If the Pentagon must contend with a year-long continuing resolution that keeps funding levels flat — or if Congress can’t pass a supplemental defense budget this fiscal year — two of the Navy’s 10 carrier air wings will go dark, and two more will be reduced to bare minimum capacity, the service’s number two officer told lawmakers Wednesday.

At a hearing of the Senate Armed Services Committee’s subcommittee on readiness, the service vice chiefs urged the panel to fund force strength increases and warned of the dire consequences of leaving sequestration budget cuts in place.

Adm. Bill Moran, vice chief of naval operations, said the impact for the Navy would be immediate: Two carrier air wings would cease operations entirely, and two would operate at that “tactical hard deck” of 11 flight hours per pilot per month, the minimum allowable for safety.

In addition, he said, 14 ship maintenance availabilities, including one submarine availability, would be pushed into fiscal 2018. This is particularly troubling, he noted, as the next fiscal year faces the prospect of spending caps known as sequestration.
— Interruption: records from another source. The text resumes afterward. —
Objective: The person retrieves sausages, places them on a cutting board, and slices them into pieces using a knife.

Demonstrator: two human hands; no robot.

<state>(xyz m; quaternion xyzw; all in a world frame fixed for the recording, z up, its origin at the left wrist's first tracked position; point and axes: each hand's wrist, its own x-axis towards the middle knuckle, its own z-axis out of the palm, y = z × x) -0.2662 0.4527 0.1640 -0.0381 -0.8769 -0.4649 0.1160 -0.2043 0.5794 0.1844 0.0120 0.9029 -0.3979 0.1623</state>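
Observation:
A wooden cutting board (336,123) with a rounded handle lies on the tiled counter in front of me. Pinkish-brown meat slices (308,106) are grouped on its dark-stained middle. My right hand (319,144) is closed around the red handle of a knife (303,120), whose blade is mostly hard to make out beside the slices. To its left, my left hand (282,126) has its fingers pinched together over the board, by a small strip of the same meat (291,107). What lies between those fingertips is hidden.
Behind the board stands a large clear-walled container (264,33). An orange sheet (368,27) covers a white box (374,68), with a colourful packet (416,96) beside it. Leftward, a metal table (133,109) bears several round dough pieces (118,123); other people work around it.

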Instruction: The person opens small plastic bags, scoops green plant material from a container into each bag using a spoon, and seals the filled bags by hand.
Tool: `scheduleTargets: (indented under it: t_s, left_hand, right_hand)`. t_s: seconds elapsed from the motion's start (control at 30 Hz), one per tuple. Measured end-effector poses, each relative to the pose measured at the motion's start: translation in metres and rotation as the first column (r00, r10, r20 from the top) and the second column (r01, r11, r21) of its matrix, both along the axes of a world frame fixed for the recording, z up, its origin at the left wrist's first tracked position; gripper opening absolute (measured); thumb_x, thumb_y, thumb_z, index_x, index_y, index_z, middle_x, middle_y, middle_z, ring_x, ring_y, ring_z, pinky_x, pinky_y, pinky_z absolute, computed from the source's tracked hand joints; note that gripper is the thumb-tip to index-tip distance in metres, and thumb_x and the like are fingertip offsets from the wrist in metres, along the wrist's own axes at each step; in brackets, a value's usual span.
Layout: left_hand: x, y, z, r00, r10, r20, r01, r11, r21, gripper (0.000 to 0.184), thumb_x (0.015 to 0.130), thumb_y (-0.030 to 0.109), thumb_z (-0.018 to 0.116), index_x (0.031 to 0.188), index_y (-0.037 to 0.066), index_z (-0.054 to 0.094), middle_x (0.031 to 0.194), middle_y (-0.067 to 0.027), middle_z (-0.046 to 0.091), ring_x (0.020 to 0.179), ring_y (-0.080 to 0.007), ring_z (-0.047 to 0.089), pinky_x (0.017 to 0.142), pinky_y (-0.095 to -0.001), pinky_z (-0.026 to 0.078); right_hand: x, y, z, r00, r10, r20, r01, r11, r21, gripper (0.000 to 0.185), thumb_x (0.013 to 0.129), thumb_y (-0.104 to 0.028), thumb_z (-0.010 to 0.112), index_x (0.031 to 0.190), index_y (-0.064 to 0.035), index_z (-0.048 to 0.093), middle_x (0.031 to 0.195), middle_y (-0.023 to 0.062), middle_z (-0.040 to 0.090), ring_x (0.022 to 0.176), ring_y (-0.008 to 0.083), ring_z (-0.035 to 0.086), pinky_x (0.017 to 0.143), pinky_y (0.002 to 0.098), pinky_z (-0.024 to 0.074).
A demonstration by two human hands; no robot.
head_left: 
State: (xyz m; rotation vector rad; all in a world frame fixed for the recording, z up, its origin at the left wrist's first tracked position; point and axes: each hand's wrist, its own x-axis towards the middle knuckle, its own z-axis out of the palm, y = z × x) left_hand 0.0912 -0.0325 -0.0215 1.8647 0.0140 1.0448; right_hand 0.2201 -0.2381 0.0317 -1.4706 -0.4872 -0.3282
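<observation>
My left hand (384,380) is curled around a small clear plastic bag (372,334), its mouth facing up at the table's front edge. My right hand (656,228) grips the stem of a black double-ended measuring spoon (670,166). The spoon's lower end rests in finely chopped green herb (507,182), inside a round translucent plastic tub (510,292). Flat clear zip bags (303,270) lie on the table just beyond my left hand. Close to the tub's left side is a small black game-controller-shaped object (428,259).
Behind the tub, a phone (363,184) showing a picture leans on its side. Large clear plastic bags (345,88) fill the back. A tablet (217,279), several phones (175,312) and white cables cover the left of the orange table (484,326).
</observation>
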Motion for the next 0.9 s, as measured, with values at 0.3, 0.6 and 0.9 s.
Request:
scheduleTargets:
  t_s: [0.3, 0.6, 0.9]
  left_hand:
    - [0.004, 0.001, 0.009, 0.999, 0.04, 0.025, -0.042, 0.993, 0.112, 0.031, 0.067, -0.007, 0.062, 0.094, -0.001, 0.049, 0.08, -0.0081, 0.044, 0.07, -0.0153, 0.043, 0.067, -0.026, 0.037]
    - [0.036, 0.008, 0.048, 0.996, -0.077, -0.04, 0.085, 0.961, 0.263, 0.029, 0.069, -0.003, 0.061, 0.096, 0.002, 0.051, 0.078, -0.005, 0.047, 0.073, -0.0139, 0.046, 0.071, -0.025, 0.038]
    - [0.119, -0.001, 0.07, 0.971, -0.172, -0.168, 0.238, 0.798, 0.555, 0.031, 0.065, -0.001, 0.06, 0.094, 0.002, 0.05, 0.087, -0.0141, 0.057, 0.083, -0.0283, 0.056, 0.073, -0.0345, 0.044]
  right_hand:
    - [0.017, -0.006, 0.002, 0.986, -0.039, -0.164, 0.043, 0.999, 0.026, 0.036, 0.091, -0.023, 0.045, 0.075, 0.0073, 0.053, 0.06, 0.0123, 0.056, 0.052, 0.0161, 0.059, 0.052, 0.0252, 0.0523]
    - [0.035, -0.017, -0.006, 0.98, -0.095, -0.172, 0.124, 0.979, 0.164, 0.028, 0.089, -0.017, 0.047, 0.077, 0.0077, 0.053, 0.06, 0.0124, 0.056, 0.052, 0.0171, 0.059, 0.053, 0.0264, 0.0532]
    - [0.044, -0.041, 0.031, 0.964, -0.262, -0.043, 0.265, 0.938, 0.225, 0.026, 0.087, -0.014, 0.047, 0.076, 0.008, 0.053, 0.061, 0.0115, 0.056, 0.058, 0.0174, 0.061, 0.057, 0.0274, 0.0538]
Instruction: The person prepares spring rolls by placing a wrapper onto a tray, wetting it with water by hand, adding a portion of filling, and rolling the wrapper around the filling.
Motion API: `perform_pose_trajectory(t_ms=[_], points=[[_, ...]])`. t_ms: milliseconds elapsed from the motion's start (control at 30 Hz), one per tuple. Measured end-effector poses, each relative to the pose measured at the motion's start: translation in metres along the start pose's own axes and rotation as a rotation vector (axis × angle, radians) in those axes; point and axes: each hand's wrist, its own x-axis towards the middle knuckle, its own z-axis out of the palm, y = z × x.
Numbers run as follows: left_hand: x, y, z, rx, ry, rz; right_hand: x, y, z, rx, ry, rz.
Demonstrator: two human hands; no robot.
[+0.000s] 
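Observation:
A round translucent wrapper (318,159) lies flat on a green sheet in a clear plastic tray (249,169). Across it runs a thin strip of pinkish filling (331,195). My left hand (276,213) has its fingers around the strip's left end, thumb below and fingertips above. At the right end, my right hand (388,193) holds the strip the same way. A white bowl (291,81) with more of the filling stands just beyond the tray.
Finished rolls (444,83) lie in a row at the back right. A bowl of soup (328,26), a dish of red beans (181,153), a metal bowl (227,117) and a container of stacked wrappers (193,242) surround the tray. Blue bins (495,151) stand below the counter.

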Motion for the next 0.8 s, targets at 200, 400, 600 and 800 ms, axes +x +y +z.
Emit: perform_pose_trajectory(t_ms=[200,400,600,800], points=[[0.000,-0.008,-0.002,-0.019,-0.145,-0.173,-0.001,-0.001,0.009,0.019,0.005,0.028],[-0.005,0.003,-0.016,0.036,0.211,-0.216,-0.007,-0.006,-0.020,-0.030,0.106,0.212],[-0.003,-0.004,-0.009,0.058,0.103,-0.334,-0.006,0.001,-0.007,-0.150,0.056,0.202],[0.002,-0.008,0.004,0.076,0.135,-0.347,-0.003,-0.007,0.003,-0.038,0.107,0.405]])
“I’m about to go to the Naval Academy to welcome the newest selectees for naval aviation, ” Moran told the committee. “I would hate to tell them they are not going to be able to train to be pilots for a while if we go to a year-long CR. Without training … something else has to give.”

Following the hearing, Moran told Military.com that the air wings facing shutdown without a budget solution had been identified based on length of time to next deployment, but said he would allow the relevant fleet commander to name them publicly if it came to that.

“It doesn’t mean that everybody stops, ” he said. “But some of our pilot training squadrons would have to reduce their throughput. That’s going to cause a problem — a bubble, if you will — in the system that goes through.”

The Navy is currently in the process of permanently shuttering one of its carrier air wings, CVW-14, out of Naval Air Station Lemoore, California. The service requested last year that the largely administrative unit be shut down in order to save costs and develop new capabilities, but the move faced opposition from some House lawmakers.

The final text of the fiscal 2017 defense budget merely states that the Navy maintain a minimum of nine carrier air wings until an additional operationally deployable aircraft carrier can fully support a 10th carrier air wing, or Oct. 1, 2025, whichever comes first.

A spokeswoman for Naval Air Forces, Cmdr. Jeannie Groeneveld, told Military.com the Navy currently plans to deactivate the wing March 31.

The prospect of more delayed maintenance availabilities comes as the service works to claw itself back from a deep maintenance backlog caused in part by the initial wave of sequestration budget cuts in 2013.

Speaking at the annual Surface Navy Association symposium in January, Moran called the problem of deferred maintenance “insidious” and cited examples in which delayed availabilities had cost the Navy millions of dollars and hundreds of days of operational use.

Moran said Wednesday that he did not expect the additional maintenance deferrals, if they happen, to keep any ships from deploying on schedule.